Mit Zeitwertkonten kann man sich die notwendigen Freiräume für eine intensive Weiterbildung schaffen. Die Funktionsweise eines solchen Kontos ist vergleichbar mit einem Sparkonto: Auf einem Zeitwertkonto können Sie als Arbeitnehmer laufenden Lohn und Gehalt (brutto) sowie Sonderzahlungen, Vergütung für Überstunden etc. ansparen. Außerdem kann der Arbeitgeber unbegrenzt Zuschüsse in das Zeitwertkonto einbringen. Schließlich ist die Weiterbildung seiner Mitarbeiter auch eine Chance für die Personalentwicklung in seinem Unternehmen, außerdem kann das flexible Arbeitszeitmodell für (potentielle) Mitarbeiter ein Argument sein, sich für ein Unternehmen zu entscheiden und ihm als Arbeitnehmer erhalten zu bleiben.

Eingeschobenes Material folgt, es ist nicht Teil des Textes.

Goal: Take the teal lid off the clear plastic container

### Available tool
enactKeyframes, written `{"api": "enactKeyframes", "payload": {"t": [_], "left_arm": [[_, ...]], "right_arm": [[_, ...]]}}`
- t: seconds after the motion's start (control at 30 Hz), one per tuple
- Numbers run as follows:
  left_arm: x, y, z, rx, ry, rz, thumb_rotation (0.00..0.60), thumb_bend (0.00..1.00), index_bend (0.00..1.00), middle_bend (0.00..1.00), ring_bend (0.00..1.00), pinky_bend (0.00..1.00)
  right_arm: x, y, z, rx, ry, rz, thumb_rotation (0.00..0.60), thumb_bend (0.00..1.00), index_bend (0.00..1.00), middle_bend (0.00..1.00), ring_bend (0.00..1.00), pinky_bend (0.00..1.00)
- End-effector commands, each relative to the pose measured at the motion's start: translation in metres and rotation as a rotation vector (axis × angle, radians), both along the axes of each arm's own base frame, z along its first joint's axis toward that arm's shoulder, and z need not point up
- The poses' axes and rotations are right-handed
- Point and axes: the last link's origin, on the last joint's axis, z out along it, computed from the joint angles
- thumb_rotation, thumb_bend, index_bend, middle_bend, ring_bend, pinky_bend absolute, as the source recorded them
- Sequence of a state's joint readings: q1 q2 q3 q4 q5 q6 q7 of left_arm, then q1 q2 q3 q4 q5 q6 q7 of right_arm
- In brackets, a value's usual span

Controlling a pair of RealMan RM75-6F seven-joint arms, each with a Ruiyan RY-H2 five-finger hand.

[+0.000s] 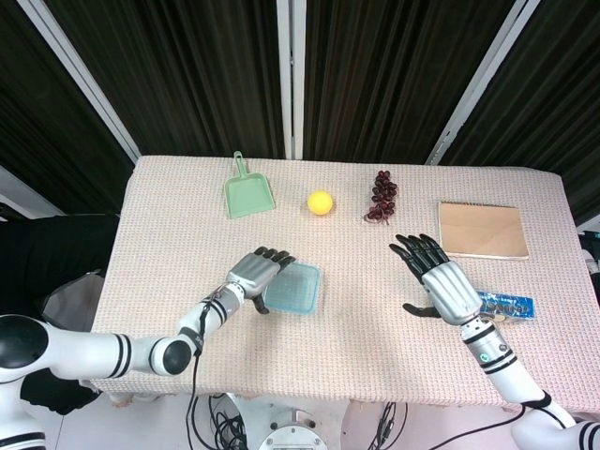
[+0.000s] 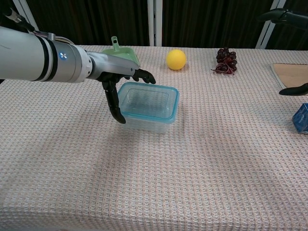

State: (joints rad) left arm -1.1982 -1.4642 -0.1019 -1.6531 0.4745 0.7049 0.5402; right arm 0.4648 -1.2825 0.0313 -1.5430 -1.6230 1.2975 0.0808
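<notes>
The clear plastic container (image 2: 147, 110) with its teal lid (image 1: 292, 288) sits on the table left of centre. My left hand (image 1: 255, 272) is at the container's left side, fingers spread over the lid's left edge and thumb (image 2: 113, 102) down along the near left corner; it holds nothing. In the chest view the left hand (image 2: 120, 74) reaches in from the left. My right hand (image 1: 439, 281) hovers open over the table's right part, well away from the container; only its fingertips (image 2: 291, 89) show at the chest view's right edge.
A green dustpan (image 1: 247, 194), a yellow ball (image 1: 320, 202) and a bunch of dark grapes (image 1: 382, 195) lie along the far side. A brown notebook (image 1: 484, 229) is at the far right, a blue packet (image 1: 506, 305) near my right wrist.
</notes>
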Motion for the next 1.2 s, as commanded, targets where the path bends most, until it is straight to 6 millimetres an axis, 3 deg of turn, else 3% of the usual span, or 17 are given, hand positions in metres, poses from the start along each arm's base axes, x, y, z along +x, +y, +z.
{"api": "enactKeyframes", "payload": {"t": [0.03, 0.1, 0.2, 0.33, 0.57, 0.8, 1.2], "left_arm": [[0.0, 0.001, -0.002, 0.013, -0.003, 0.006, 0.6, 0.0, 0.05, 0.12, 0.06, 0.16], [0.002, 0.002, -0.003, 0.022, -0.014, 0.013, 0.6, 0.0, 0.12, 0.2, 0.15, 0.26], [0.004, 0.002, -0.007, 0.029, -0.021, 0.014, 0.6, 0.0, 0.16, 0.25, 0.19, 0.34], [0.005, 0.001, -0.01, 0.035, -0.007, 0.007, 0.6, 0.0, 0.16, 0.26, 0.2, 0.36], [0.006, 0.001, -0.01, 0.05, -0.009, 0.019, 0.6, 0.0, 0.17, 0.26, 0.2, 0.36], [0.005, 0.001, -0.012, 0.049, -0.001, 0.027, 0.6, 0.0, 0.17, 0.26, 0.2, 0.36], [0.01, 0.001, -0.014, 0.045, -0.002, 0.018, 0.6, 0.0, 0.17, 0.26, 0.2, 0.36]], "right_arm": [[0.009, 0.002, -0.013, 0.041, 0.0, 0.045, 0.6, 0.0, 0.0, 0.02, 0.0, 0.0], [0.018, 0.003, -0.023, 0.067, -0.003, 0.082, 0.6, 0.0, 0.0, 0.09, 0.01, 0.03], [0.037, 0.002, -0.045, 0.11, -0.008, 0.156, 0.6, 0.0, 0.06, 0.27, 0.15, 0.25], [0.058, -0.004, -0.076, 0.123, 0.038, 0.244, 0.6, 0.0, 0.3, 0.47, 0.38, 0.52], [0.076, -0.017, -0.105, 0.07, 0.107, 0.307, 0.6, 0.0, 0.52, 0.66, 0.62, 0.81], [0.087, -0.02, -0.126, 0.052, 0.103, 0.331, 0.6, 0.0, 0.57, 0.73, 0.71, 0.91], [0.096, -0.021, -0.145, 0.044, 0.097, 0.33, 0.6, 0.0, 0.6, 0.76, 0.73, 0.95]]}}
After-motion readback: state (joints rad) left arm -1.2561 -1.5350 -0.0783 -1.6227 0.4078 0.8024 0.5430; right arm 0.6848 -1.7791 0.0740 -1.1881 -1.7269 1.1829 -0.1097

Für die Freistellung, während der Sie beispielsweise Weiterbildungsmaßnahmen durchführen können, wird dann auf das angesparte Guthaben zugegriffen. Mit der Entnahme aus dem Zeitwertkonto erfolgt auch die nachgelagerte Versteuerung und Verbeitragung in der Sozialversicherung. So wird die Freistellung während des laufenden Arbeitsverhältnisses durch das Zeitwertkonto finanziert. Trotz der Auszeit von der Arbeit sind Sie weiterhin sozialversichert – ein wichtiger Aspekt, der bei anderen freiwilligen Auszeiten vom Job nicht gegeben ist.

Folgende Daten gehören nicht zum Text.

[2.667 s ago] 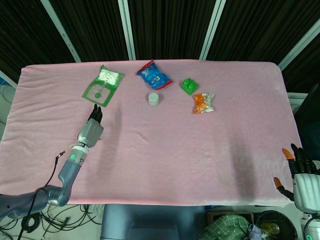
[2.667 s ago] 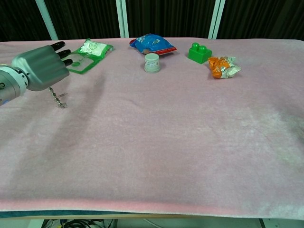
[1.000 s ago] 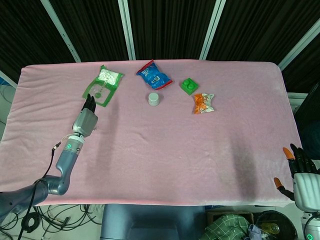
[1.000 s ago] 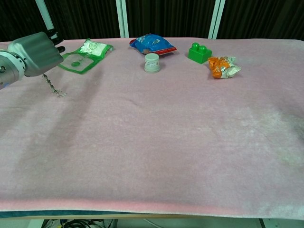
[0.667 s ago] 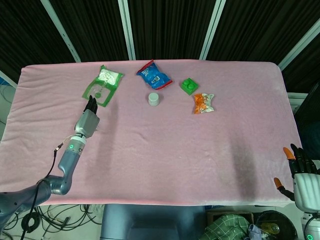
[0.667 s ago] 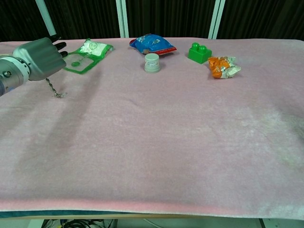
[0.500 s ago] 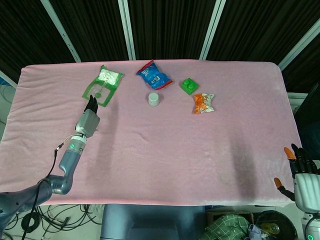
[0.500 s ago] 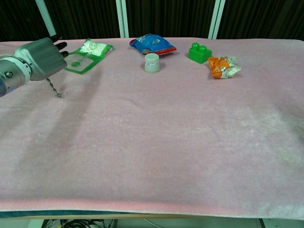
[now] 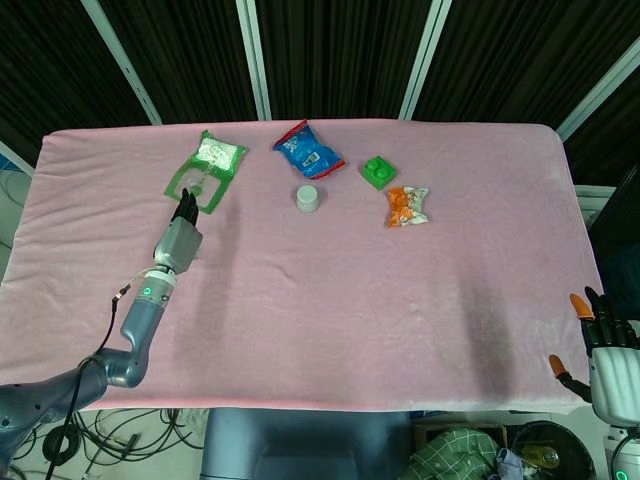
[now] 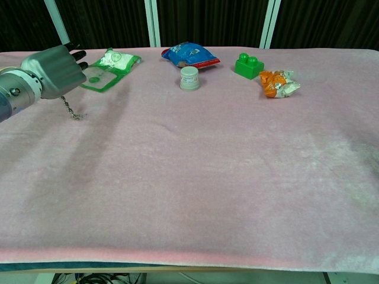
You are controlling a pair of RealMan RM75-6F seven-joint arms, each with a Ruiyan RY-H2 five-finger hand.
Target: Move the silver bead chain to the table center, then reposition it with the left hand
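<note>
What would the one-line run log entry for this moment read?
left hand: holds silver bead chain, dangling, far left of table | right hand: idle off near right edge, fingers apart | chain at center: not yet

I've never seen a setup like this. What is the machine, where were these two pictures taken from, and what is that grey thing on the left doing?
It is a two-armed robot at a table with a pink cloth. One picture looks down from its head, the other forward from its chest. The grey thing is its left robot hand, holding a silver bead chain that dangles to the cloth. The right robot hand waits open at the table's near edge. At the far side lie a green packet, blue bag, white jar, green block and orange wrapper.
</note>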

Freistellungen können z.B. für den Vorruhestand, die Elternzeit, eine Pflegezeit, Weiterbildungen oder Sabbaticals genutzt werden. Zeitwertkonten können auch mit einer Altersteilzeit kombiniert werden.

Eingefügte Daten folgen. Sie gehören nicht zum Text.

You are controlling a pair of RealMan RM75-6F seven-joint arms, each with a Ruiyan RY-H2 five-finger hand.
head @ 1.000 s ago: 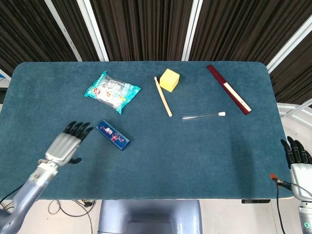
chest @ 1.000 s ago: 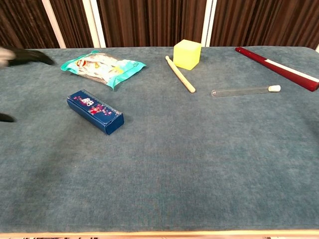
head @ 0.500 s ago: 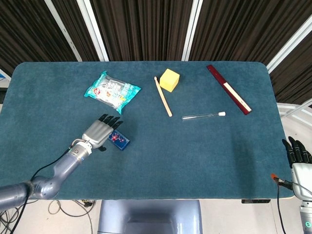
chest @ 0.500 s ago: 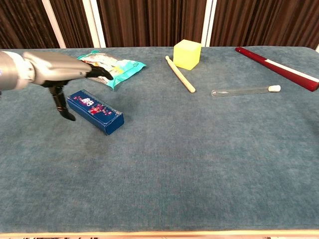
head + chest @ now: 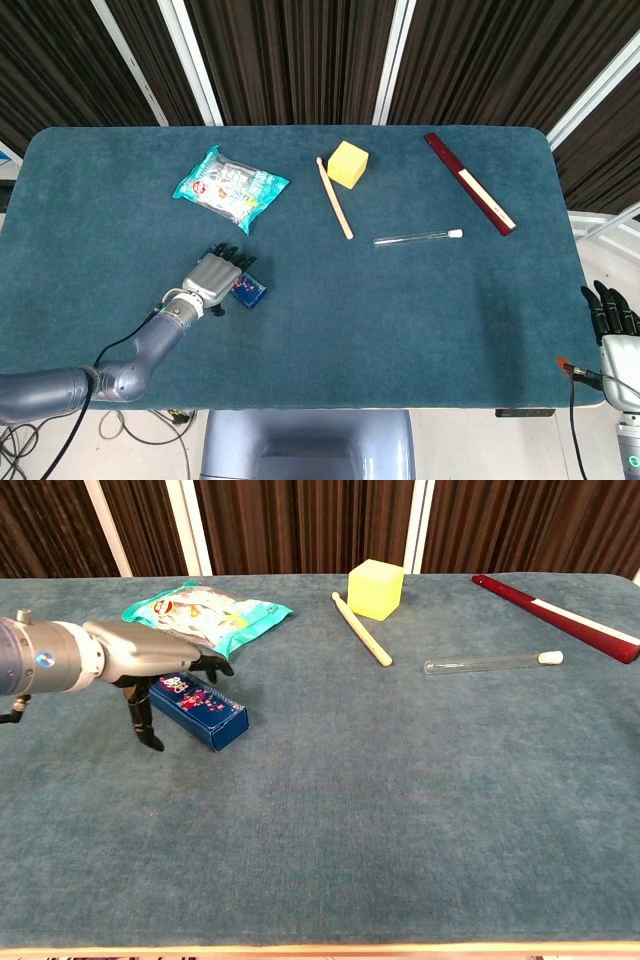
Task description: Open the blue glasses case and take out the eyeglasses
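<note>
On the tabletop (image 5: 400,320), the glasses case (image 5: 208,708) lies in the left part, nearer the front edge than the other things. The left hand (image 5: 150,655) is above the case's left end, with its fingers (image 5: 212,664) over the top and the thumb reaching down on the near side. Behind the case, toward the far edge, lies the snack packet (image 5: 230,187). To the right of the packet lies the wooden stick (image 5: 334,197), and the cube (image 5: 348,164) sits just beside the stick's far end. Further right lies the test tube (image 5: 418,237), and the long flat box (image 5: 469,183) lies behind it, near the far right corner. The right hand (image 5: 612,320) is off the tabletop's right edge, well apart from everything.
</note>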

Zusätzlich besteht eine gesetzliche Pflicht des Arbeitgebers, Zeitwertkonten gegen das Risiko der Insolvenz zu sichern. Damit gehen Ihre Ansprüche im Falle der Insolvenz Ihres Arbeitsgebers nicht verloren. Unter www.zks-gmbh.de erfahren Sie mehr über Zeitwertkonten und Altersteilzeit.

Sprechen Sie Ihren Arbeitgeber auf dieses Thema an, denn nur so kann er einen Bedarf erkennen und tätig werden.